### What is required
From the first line to the last, repeat the data exactly and drop the pictures.

=== Begin Enclosure ===

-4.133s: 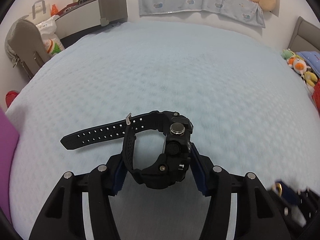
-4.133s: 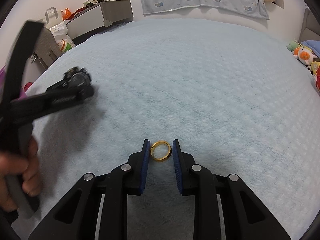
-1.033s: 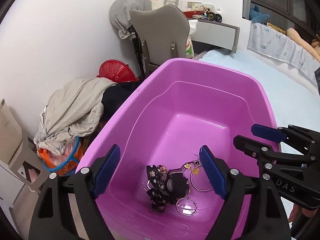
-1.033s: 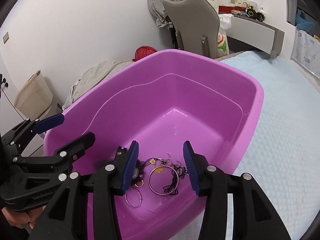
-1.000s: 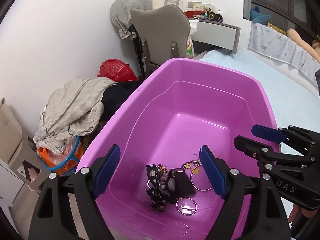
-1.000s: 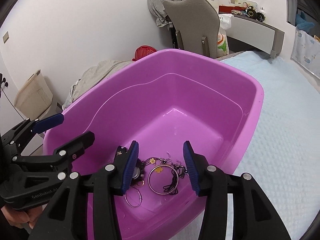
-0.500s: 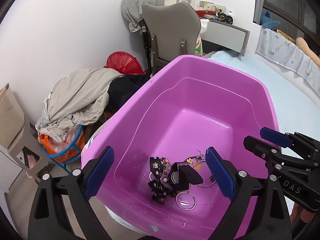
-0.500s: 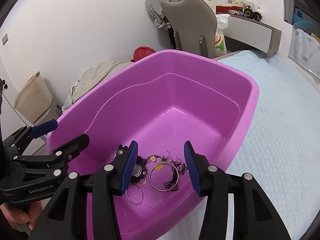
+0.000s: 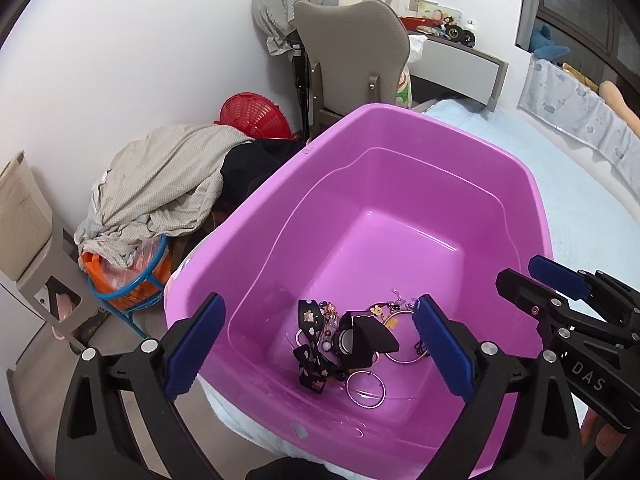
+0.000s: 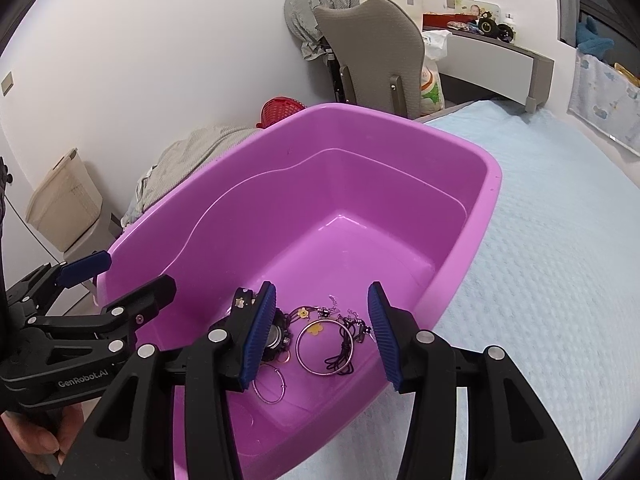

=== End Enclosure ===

### Output below
-4.133s: 
-4.133s: 
-1.033s: 
-1.033s: 
-1.000s: 
-1.000s: 
-0.500s: 
-0.500s: 
+0.000s: 
+0.000s: 

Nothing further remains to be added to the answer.